# DIRECTIONS FOR THIS TASK
Would you please output the lines of the data below from the one containing "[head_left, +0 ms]" to the end, exactly and with nothing added?

━━ DATA BLOCK

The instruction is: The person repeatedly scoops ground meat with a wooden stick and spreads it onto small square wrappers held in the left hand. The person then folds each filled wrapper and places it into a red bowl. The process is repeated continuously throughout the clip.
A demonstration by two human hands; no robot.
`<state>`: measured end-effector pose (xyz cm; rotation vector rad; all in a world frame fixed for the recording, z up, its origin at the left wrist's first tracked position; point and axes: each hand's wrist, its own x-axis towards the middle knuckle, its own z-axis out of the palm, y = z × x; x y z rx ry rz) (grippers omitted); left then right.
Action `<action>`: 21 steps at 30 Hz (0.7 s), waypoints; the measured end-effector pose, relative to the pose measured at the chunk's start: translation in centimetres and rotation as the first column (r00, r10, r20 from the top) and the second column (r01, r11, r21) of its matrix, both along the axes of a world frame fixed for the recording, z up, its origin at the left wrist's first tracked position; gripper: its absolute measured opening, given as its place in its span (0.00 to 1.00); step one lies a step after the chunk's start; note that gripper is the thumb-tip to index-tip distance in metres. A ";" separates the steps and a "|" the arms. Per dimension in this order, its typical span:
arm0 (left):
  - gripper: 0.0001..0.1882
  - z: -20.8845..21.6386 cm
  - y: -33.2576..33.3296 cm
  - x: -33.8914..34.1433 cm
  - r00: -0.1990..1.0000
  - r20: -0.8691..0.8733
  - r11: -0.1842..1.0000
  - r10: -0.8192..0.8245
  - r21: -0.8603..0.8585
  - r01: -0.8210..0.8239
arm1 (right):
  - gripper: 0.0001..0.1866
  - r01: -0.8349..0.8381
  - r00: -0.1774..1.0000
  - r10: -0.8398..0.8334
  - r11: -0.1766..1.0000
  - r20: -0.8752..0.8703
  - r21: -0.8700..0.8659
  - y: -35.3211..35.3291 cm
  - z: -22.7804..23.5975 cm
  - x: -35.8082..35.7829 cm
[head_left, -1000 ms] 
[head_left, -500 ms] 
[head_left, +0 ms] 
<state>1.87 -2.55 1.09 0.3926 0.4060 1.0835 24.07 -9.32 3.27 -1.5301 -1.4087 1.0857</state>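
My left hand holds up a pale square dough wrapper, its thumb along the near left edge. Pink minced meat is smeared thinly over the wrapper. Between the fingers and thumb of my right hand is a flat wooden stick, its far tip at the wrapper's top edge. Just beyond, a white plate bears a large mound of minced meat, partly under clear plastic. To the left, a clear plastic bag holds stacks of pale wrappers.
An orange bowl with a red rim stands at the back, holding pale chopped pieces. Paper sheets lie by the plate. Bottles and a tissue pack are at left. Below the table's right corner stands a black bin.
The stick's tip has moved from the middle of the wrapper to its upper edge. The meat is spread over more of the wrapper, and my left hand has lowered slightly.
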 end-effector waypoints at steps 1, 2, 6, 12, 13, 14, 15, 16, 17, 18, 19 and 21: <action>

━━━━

# RESPONSE AREA
[head_left, +0 ms] 
<state>1.87 -2.55 1.09 0.3926 0.4060 1.0835 24.07 -9.32 3.27 -1.5301 -1.4087 1.0857</state>
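My left hand holds up a pale square dough wrapper, its thumb along the near left edge. Pink minced meat is smeared thinly over the wrapper. Between the fingers and thumb of my right hand is a flat wooden stick, its far tip at the wrapper's top edge. Just beyond, a white plate bears a large mound of minced meat, partly under clear plastic. To the left, a clear plastic bag holds stacks of pale wrappers.
An orange bowl with a red rim stands at the back, holding pale chopped pieces. Paper sheets lie by the plate. Bottles and a tissue pack are at left. Below the table's right corner stands a black bin.
The stick's tip has moved from the middle of the wrapper to its upper edge. The meat is spread over more of the wrapper, and my left hand has lowered slightly.
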 end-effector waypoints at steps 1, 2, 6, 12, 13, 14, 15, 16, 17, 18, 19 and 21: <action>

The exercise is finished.